* Task details *
Each line below that includes the word "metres" is to be reported.

* The data *
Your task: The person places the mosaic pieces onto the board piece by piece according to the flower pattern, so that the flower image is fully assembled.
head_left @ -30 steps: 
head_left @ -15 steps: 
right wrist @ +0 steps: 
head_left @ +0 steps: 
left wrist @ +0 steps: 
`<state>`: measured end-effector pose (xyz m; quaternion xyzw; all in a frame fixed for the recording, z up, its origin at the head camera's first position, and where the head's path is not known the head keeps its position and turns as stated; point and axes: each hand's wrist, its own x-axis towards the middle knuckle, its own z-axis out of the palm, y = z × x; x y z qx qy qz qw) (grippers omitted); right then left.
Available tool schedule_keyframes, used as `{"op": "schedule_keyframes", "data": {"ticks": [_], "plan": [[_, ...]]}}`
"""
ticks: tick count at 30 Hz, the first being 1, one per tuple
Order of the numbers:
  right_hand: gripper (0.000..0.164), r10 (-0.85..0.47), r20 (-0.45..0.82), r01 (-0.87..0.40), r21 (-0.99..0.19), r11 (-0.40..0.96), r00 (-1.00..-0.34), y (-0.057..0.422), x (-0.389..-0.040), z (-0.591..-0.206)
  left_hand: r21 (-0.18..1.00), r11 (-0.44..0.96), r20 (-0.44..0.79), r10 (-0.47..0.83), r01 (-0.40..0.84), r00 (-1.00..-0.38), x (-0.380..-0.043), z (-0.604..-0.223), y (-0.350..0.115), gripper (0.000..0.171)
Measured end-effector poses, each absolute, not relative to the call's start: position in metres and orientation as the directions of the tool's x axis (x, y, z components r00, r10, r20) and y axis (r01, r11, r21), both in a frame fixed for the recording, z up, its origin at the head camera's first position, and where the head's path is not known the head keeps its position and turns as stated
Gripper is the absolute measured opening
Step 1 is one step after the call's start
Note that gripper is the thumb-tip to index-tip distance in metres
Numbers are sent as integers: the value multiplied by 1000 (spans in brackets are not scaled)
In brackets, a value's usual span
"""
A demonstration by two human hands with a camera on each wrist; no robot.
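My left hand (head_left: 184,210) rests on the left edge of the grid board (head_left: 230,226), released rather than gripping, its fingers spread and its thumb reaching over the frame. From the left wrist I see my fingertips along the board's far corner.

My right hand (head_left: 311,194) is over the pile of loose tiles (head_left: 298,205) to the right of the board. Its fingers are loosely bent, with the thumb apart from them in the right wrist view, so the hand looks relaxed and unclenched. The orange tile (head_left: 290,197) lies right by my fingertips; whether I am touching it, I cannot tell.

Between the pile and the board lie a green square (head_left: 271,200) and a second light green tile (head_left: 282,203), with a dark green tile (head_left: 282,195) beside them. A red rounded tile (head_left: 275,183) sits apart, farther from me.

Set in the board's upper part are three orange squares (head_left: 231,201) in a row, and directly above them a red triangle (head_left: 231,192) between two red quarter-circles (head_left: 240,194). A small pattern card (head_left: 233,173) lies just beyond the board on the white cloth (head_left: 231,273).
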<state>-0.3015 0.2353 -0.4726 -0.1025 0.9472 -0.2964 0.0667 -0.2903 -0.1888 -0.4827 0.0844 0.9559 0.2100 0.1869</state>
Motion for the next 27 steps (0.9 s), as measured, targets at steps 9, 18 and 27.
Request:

* Output *
Measured end-effector poses, each absolute, not relative to the call's start: position in metres and orientation as the directions of the tool's x axis (x, y, z components r00, r10, r20) and y axis (r01, r11, r21), both in a frame fixed for the recording, z up, its origin at the head camera's first position, and where the head's path is not known the head keeps its position and turns as stated
Note that gripper is the thumb-tip to index-tip distance in metres

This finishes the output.